What is needed is an exact reproduction of the listing, without its pictures.

Start of Block

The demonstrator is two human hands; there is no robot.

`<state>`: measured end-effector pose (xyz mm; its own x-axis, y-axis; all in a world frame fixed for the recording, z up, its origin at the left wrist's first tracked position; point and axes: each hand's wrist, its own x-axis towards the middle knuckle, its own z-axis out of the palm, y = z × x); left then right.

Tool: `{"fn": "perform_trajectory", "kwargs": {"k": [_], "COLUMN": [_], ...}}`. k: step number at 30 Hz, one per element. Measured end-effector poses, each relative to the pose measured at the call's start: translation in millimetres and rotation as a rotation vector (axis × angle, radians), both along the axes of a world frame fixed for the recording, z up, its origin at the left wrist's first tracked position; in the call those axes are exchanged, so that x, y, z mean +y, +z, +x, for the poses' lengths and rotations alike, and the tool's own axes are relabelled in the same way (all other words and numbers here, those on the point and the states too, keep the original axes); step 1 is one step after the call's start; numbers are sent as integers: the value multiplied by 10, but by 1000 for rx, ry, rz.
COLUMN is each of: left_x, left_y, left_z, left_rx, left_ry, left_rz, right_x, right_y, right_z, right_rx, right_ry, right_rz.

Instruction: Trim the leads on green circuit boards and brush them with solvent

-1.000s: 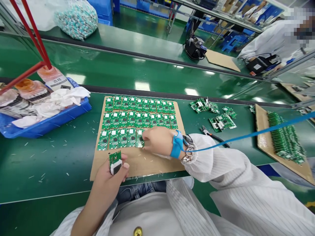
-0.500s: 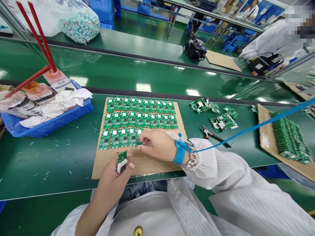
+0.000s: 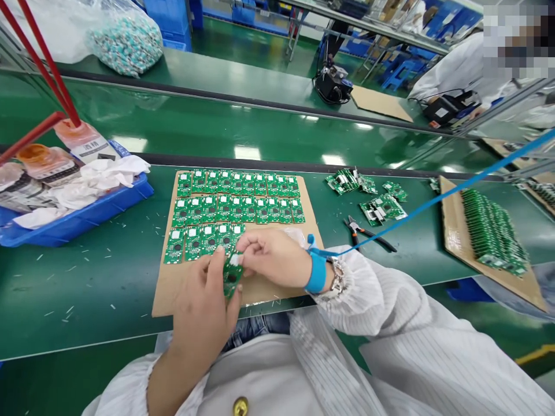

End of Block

#### Solution to this task:
The demonstrator is two human hands; there is no robot.

`<state>`: measured end-effector pose (xyz mm; its own x-axis, y-axis; all in a world frame fixed for the recording, z up, its origin at the left wrist's first tracked position; point and axes: each hand's wrist, its own x-axis towards the middle knuckle, its own z-axis out of the palm, y = z × x); left then right.

Tool: `{"fn": "perform_trajectory", "kwargs": {"k": [_], "COLUMN": [_], ...}}`. k: step number at 30 Hz, one per element. Measured end-effector poses, each relative to the pose measured at the call's start: translation in millimetres and rotation as a rotation vector (axis × angle, radians), both along the axes of a world frame fixed for the recording, z up, its origin at the left wrist's first tracked position; in the call those axes are exchanged, so that x, y, z mean +y, +z, +x, for the poses' lengths and rotations alike, and the tool's own axes are relabelled in the same way (all other words and numbers here, those on the point and the states too, keep the original axes); step 1 is one step after the call's start; numbers are sent as integers: the value multiplied by 10, but by 1000 for rx, ry, rz.
COLUMN is each of: left_x, left_y, left_z, left_rx, left_ry, left_rz, right_x, right_y, right_z, right_rx, right_ry, right_rz.

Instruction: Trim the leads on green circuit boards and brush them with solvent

-1.000s: 
-0.500s: 
+0.000s: 

Nothing further is needed to complete this exercise.